PROBLEM
Please give every record below again exactly, and keep the pictures out.
╔══
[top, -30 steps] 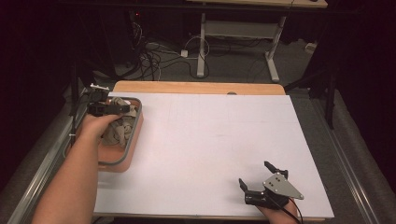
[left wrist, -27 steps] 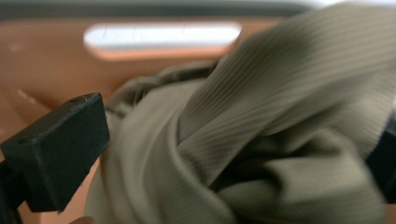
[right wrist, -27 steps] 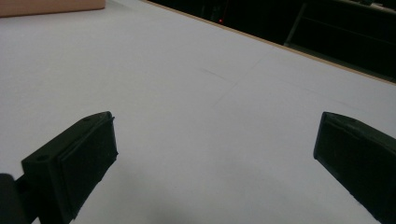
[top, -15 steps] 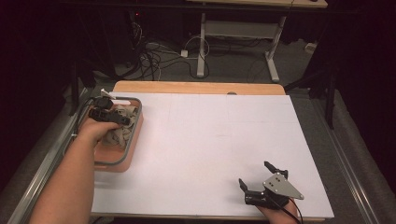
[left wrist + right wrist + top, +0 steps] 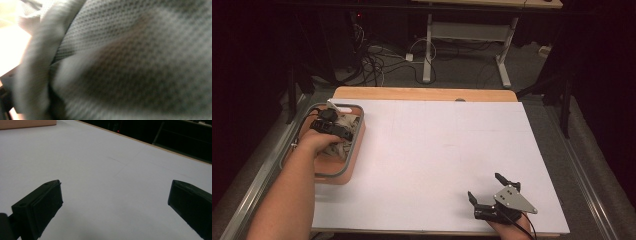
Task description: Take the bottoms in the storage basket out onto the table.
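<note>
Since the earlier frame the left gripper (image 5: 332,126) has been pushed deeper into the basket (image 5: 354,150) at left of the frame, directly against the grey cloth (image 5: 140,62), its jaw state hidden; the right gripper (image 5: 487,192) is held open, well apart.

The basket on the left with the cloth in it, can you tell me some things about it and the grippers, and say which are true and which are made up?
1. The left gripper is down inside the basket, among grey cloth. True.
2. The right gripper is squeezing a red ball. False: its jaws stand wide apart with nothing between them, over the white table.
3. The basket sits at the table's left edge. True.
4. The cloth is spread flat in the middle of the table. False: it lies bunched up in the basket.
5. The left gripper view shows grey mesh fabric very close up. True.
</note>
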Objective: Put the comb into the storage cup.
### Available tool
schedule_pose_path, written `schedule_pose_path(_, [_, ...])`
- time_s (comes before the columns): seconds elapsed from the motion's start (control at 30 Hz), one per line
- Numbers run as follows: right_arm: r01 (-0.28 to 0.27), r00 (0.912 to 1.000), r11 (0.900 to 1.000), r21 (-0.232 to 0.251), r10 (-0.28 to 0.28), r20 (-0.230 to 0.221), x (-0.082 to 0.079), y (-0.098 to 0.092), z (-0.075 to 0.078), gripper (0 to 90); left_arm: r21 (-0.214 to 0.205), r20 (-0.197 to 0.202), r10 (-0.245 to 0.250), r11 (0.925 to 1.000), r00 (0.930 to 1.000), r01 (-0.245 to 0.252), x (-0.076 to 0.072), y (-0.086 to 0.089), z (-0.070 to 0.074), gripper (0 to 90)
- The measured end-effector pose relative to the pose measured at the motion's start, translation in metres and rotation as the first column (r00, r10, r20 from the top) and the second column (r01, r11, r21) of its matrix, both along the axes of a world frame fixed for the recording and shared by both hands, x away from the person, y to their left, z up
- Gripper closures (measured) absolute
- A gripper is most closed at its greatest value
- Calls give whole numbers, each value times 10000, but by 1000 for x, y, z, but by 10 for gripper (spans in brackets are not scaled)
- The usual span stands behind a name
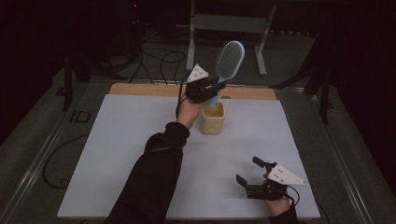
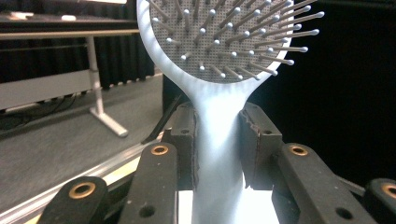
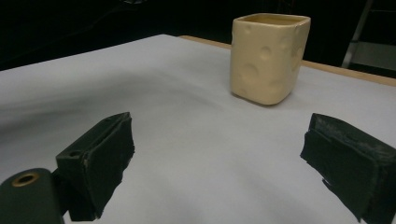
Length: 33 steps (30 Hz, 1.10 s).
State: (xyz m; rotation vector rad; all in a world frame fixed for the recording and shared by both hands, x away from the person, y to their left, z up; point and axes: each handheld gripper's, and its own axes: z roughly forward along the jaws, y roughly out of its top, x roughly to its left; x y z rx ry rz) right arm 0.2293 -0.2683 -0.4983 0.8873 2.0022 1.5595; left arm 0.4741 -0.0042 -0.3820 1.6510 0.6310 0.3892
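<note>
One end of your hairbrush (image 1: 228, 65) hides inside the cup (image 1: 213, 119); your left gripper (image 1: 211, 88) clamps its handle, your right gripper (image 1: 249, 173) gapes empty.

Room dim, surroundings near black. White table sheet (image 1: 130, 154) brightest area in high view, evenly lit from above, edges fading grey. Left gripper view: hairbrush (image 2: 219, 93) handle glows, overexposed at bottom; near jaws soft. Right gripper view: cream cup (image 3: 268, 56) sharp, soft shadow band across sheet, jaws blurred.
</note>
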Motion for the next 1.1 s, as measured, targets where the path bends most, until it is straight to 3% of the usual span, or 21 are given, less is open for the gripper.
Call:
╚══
ANSWER BELOW
[top, -30 steps] 
[left wrist, -27 steps] 
[right wrist, -27 steps] 
[top, -15 steps] 
[left wrist + right wrist + top, +0 steps] 
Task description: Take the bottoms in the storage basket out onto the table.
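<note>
Since the earlier frame the left gripper (image 5: 332,126) has been pushed deeper into the basket (image 5: 354,150) at left of the frame, directly against the grey cloth (image 5: 140,62), its jaw state hidden; the right gripper (image 5: 487,192) is held open, well apart.

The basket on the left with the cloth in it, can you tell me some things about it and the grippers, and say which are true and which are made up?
1. The left gripper is down inside the basket, among grey cloth. True.
2. The right gripper is squeezing a red ball. False: its jaws stand wide apart with nothing between them, over the white table.
3. The basket sits at the table's left edge. True.
4. The cloth is spread flat in the middle of the table. False: it lies bunched up in the basket.
5. The left gripper view shows grey mesh fabric very close up. True.
</note>
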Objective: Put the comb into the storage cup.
### Available tool
schedule_pose_path, written `schedule_pose_path(_, [_, ...])`
- time_s (comes before the columns): seconds elapsed from the motion's start (control at 30 Hz), one per line
- Numbers run as follows: right_arm: r01 (-0.28 to 0.27), r00 (0.912 to 1.000), r11 (0.900 to 1.000), r21 (-0.232 to 0.251), r10 (-0.28 to 0.28), r20 (-0.230 to 0.221), x (-0.082 to 0.079), y (-0.098 to 0.092), z (-0.075 to 0.078), gripper (0 to 90); left_arm: r21 (-0.214 to 0.205), r20 (-0.197 to 0.202), r10 (-0.245 to 0.250), r11 (0.925 to 1.000), r00 (0.930 to 1.000), r01 (-0.245 to 0.252), x (-0.076 to 0.072), y (-0.086 to 0.089), z (-0.070 to 0.074), gripper (0 to 90)
- The measured end-effector pose relative to the pose measured at the motion's start, translation in metres and rotation as the first column (r00, r10, r20 from the top) and the second column (r01, r11, r21) of its matrix, both along the axes of a world frame fixed for the recording and shared by both hands, x away from the person, y to their left, z up
- Gripper closures (measured) absolute
- A gripper is most closed at its greatest value
- Calls give whole numbers, each value times 10000, but by 1000 for x, y, z, but by 10 for gripper (spans in brackets are not scaled)
- The usual span stands behind a name
Length: 33 steps (30 Hz, 1.10 s).
State: (xyz m; rotation vector rad; all in a world frame fixed for the recording and shared by both hands, x away from the person, y to their left, z up; point and axes: each handheld gripper's, and its own axes: z roughly forward along the jaws, y roughly out of its top, x roughly to its left; x y z rx ry rz) right arm 0.2293 -0.2683 -0.4983 0.8873 2.0022 1.5595; left arm 0.4741 -0.0042 -0.3820 1.6510 0.6310 0.3892
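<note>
One end of your hairbrush (image 1: 228, 65) hides inside the cup (image 1: 213, 119); your left gripper (image 1: 211, 88) clamps its handle, your right gripper (image 1: 249, 173) gapes empty.

Room dim, surroundings near black. White table sheet (image 1: 130, 154) brightest area in high view, evenly lit from above, edges fading grey. Left gripper view: hairbrush (image 2: 219, 93) handle glows, overexposed at bottom; near jaws soft. Right gripper view: cream cup (image 3: 268, 56) sharp, soft shadow band across sheet, jaws blurred.
</note>
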Motion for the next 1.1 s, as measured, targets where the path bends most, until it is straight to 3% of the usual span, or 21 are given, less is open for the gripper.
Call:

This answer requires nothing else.